# Lorus & Pulsar Movts



## mrteatime (Oct 25, 2006)

now then.....does anybody know if the 70's lorus or pulsar were owned by seiko then? and if so, what quartz movts did they use?were any of them 7548 or 7546?


----------



## Andy the Squirrel (Aug 16, 2009)

I posted photos of a couple of 80s lorus movements in the movements thread, one of them looks almost exactly the same as the movement in a 2008 Seiko watch!...


----------



## normdiaz (May 5, 2004)

According to one history of Pulsar watches, Pulsar was launched by Hamilton in 1972, but has been marketed by Seiko since 1979. Don't know about the movements.


----------



## Thian (Nov 23, 2008)

according to this blurb on Lorus history, Lorus began in 1982 by Seiko

1982

1982 - Lorus watches are manufactured by the world-famous Seiko Watch Corporation. The Lorus brand was introduced in Europe in 1982, and Lorus timepieces are now available practically worldwide. Lorus watches are famous for offering high style combined with high

Never heard of Lorus or Pulsar installed with the Seiko calibers 7548 or 7546 which were introduced early 1980s as in the 7548 quartz diver models. These were rather higher end movements, not the regular quartz movements (ie the 7548s had an antimagnetic battery cover). From memory, Lorus/Pulsar movements started with the letter V ( I could be mistaken).


----------



## bry1975 (Feb 6, 2004)

Mr T2,

They wouldn't use 7548 or 7546 as they're MUCH better than the standard lorus or pulsar movements, which usually have much lower jewel rating, some are zero jewels


----------



## johnbaz (Jan 30, 2005)

Hmmmm, i was hoping that they did use the 7548 movement too, i have an old 7548 powered divers watch with a dead module 

oh well, back into the parts box with it :yes:

john


----------



## bry1975 (Feb 6, 2004)

John,

Get yaself a 7546 dress watch and get her serviced!

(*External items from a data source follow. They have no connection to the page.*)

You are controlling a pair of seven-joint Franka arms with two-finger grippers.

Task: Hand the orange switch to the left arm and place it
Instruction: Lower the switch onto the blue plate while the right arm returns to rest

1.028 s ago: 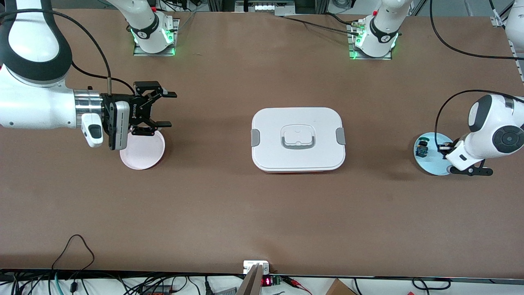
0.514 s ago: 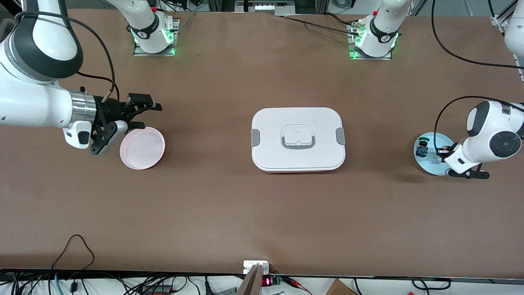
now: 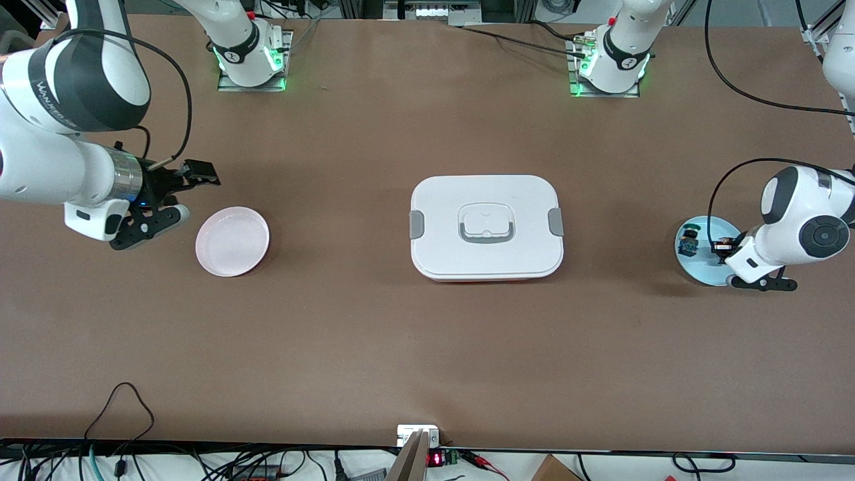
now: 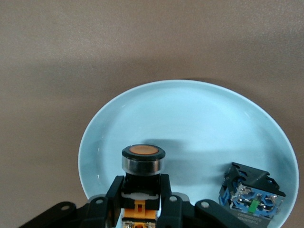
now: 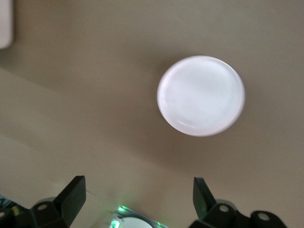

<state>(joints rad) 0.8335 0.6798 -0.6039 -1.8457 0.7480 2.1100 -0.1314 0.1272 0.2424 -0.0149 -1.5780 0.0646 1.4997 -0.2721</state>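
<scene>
1. The left gripper point(image 4: 141, 211) sits low over a pale blue plate point(image 3: 699, 267) at the left arm's end of the table, its fingers point(image 4: 167, 202) pinching the orange switch point(image 4: 143, 161) from both sides.
2. The orange switch stands upright on the blue plate, its orange-topped cap ringed in silver; a second small part with a blue and green body point(image 4: 251, 197) lies beside it on the same plate, apart from the switch.
3. The right gripper point(image 3: 170, 200) hangs above bare table at the right arm's end, just beside a pink plate point(image 3: 232, 241), fingers point(image 5: 71, 194) spread wide and holding nothing.
4. The box point(image 3: 486, 227), white with grey side latches and a recessed lid handle, rests closed at mid-table between the two plates, well apart from both grippers.
5. In the right wrist view the pink plate point(image 5: 201, 95) shows bare against the brown tabletop.
</scene>
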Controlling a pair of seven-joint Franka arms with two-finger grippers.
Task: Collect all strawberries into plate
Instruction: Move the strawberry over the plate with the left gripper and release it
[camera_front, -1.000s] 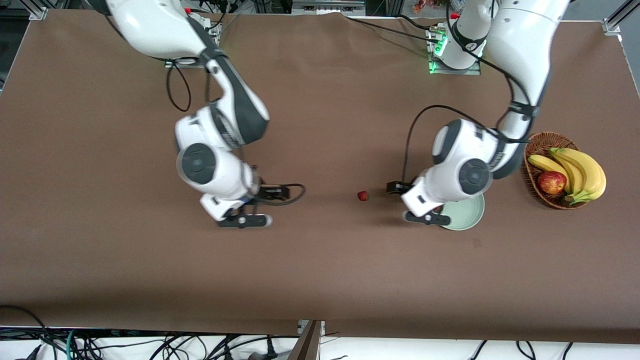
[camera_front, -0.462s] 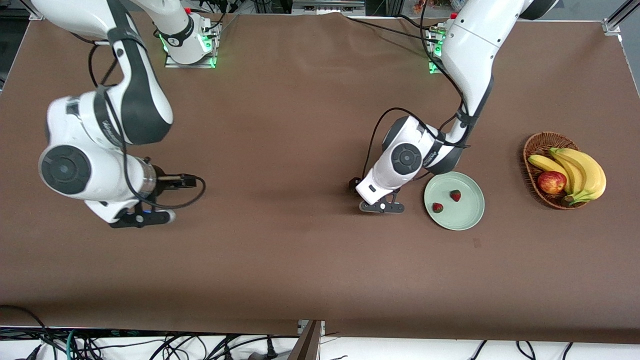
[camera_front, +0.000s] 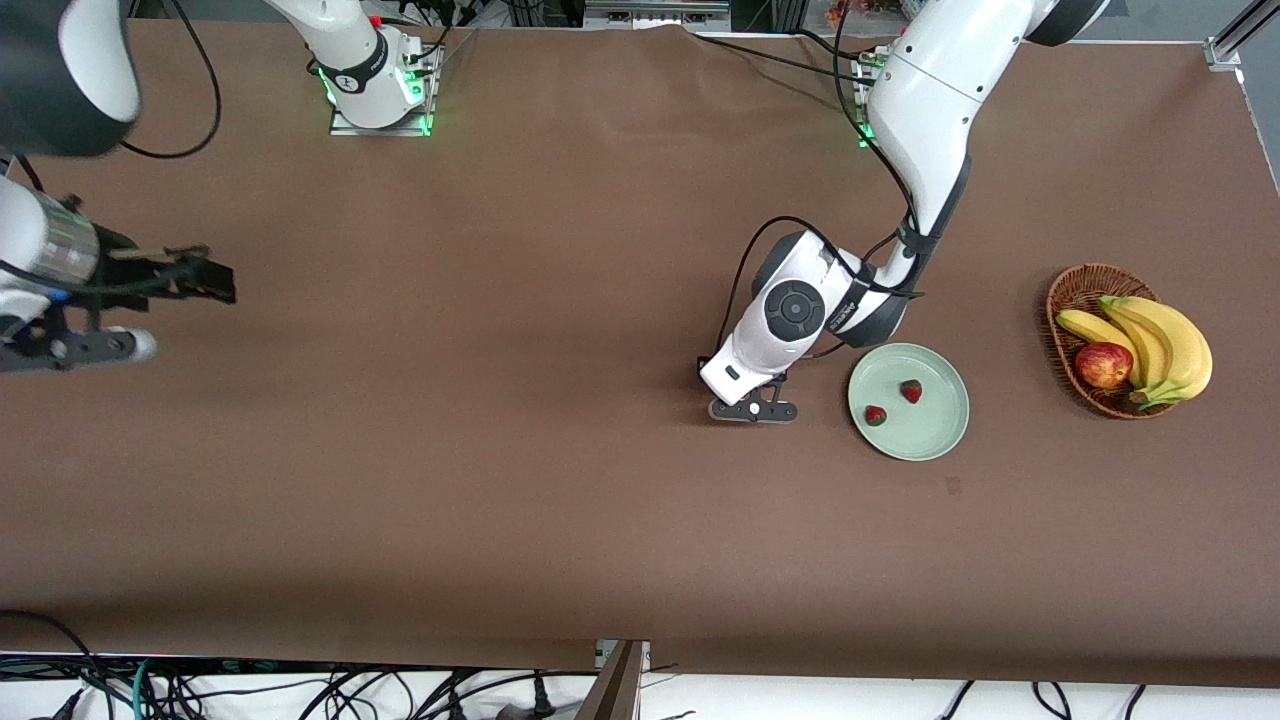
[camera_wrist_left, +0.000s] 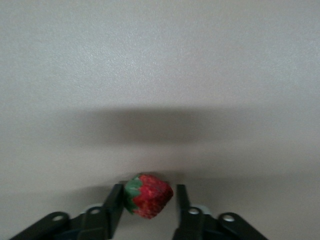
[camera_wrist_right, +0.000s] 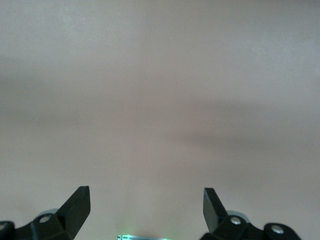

They're bloody GREAT watches!

Still got that BRIGHT lume dial I sent you years ago?

Regs

Bry


----------



## johnbaz (Jan 30, 2005)

bry1975 said:


> John,
> 
> Get yaself a 7546 dress watch and get her serviced!
> 
> ...


Hey up Bry

Yup, i still have it (i wear it most of the time actually







)










a real crappy lume shot (i'll have to go on a photographic course :blush: )










i'm not too struck on dress watches bry (though i do have more than a few :blink: )

regards, john


----------



## bry1975 (Feb 6, 2004)

That was when I was beginning to relume 6309s, she glowed like crazy!


----------



## bry1975 (Feb 6, 2004)

Beat dat! :clap:


----------



## johnbaz (Jan 30, 2005)

Christ on a bike!!!

Bry, that has a look of blackpool illuminations :clap: :clap:

a fantastic job B) B)

john


----------